Bradycardia with associated hypotension and shock (systolic BP < 80 mm Hg, heart rate < 60 bpm) defines severe beta-blocker toxicity. Patients with severe toxicity often manifest extracardiac manifestations of intoxication. Bradycardie is op zichzelf niet noodzakelijk nuttig als een waarschuwingssignaal omdat vertraging van de hartslag en demping van tachycardie in reactie op stress bij therapeutische doses wordt waargenomen.

hoewel casusrapporten hypotensie hebben gedocumenteerd in afwezigheid van bradycardie, daalt de bloeddruk gewoonlijk niet vóór het begin van bradycardie. Bradycardie kan geïsoleerd zijn of gepaard gaan met lichte geleidingsstoornissen.

CZS symptomen

een verlaagd bewustzijnsniveau en epileptische aanvallen kunnen optreden als gevolg van cellulaire hypoxie door een slecht hartminuutvolume, een direct CZS-effect veroorzaakt door natriumkanaalblokkering, of zelfs als gevolg van hypoglykemie. De lipide-oplosbare middelen zijn toegenomen distributie in de hersenen, en deze middelen worden geassocieerd met ernstige CNS toxiciteit.

patiënten die lipideoplosbare bètablokkers hebben gebruikt, zoals propranolol, vertonen vaak aanvallen na een overdosis. Epileptische aanvallen zijn gegeneraliseerd en kunnen meerdere zijn, maar zijn meestal kort, blijvende seconden tot minuten. Af en toe zijn epileptische aanvallen gemeld na therapeutisch gebruik van esmolol en bij overdosering van alprenolol, metoprolol en oxprenolol. Epileptische aanvallen komen veel vaker voor na een overdosis propranolol.

Coma kan worden verlengd, afhankelijk van de halfwaardetijd van het betrokken middel en de coëxisterende morbiditeit.

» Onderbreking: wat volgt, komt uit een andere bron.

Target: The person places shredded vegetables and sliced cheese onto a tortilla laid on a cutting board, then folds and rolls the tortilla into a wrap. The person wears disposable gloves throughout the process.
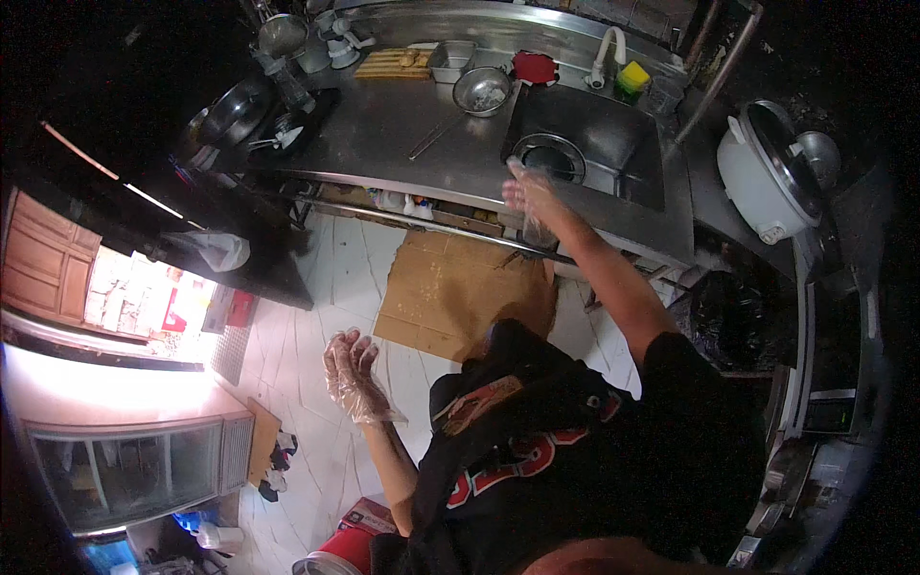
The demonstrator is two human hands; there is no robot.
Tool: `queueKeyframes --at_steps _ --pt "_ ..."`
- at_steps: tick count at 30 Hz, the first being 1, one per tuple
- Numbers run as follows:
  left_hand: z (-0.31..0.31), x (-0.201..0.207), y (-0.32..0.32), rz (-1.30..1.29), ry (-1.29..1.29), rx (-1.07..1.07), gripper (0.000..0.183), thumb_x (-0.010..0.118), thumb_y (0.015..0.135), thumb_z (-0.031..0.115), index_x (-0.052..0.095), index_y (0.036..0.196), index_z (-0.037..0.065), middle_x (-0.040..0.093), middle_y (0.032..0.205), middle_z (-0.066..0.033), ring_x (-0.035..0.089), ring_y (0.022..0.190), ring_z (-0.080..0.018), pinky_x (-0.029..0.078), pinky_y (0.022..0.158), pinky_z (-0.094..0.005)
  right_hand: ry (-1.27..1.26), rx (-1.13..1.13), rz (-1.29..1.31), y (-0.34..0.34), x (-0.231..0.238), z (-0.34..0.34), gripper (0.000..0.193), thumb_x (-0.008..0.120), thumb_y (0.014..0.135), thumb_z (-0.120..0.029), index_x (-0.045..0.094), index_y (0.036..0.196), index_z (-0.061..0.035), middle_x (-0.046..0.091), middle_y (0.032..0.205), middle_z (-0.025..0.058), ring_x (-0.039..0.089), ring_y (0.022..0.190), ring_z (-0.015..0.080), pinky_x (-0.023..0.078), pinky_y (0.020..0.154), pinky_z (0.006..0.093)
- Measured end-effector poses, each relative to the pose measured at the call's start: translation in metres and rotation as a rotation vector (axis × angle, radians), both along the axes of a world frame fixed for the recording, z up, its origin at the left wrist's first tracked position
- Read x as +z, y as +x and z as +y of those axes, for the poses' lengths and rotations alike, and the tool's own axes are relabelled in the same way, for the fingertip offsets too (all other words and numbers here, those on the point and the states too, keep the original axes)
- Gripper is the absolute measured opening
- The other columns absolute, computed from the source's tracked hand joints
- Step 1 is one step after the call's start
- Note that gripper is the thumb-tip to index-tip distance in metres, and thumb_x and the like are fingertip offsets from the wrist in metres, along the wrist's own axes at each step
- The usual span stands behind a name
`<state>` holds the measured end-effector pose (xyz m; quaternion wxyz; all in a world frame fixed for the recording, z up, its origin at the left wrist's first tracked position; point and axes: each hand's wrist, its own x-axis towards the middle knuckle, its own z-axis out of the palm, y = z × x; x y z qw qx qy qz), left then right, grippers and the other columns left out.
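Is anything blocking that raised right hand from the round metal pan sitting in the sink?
Nothing visible does. The right hand hovers over the counter's front edge, with only bare steel between it and the round pan in the sink.

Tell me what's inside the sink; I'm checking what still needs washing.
The sink holds a round metal bowl or strainer. The right hand covers its near edge, so the contents cannot be seen.

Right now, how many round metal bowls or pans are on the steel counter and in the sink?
3: a steel bowl beside the sink, a dark pan at the counter's left end, a round pan in the sink. Others may be hidden.
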<state>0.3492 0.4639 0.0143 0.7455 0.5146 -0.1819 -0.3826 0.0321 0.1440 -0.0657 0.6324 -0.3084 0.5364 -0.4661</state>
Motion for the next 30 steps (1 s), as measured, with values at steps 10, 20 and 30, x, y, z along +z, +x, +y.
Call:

langdurig gebruik van bètablokkers is in verband gebracht met een acuut reversibel syndroom dat gekenmerkt wordt door desoriëntatie voor tijd en plaats, kortdurend geheugenverlies, emotionele labiliteit, een licht vertroebeld sensorium en verminderde prestaties op neuropsychometrie. Zo ontwikkelde zich een ernstige geheugenstoornis bij een 81-jarige vrouw die 3 keer per dag propranolol 20 mg innam (merk op dat de halfwaardetijd van propranolol langer is bij ouderen en bij vrouwen). De effecten werden geassocieerd met een verhoogde propranololspiegel in het bloed (163 mcg/L) en verdwenen na stopzetting van het geneesmiddel.

bronchospasme

bronchospasme is een zeldzame complicatie van bètabloktherapie of overdosering, maar is waarschijnlijker bij patiënten die al een bronchospastische aandoening hebben. Plotseling overlijden na toediening van therapeutische doses bètablokker is gemeld bij vier astmapatiënten. Longoedeem werd gemeld als gevolg van hartfalen. Ademhalingsstilstand is ook beschreven met bètablokkerintoxicatie, vooral met propranolol, en wordt verondersteld secundair te zijn aan een centraal geneesmiddeleffect.

Geef een antwoord

Het e-mailadres wordt niet gepubliceerd.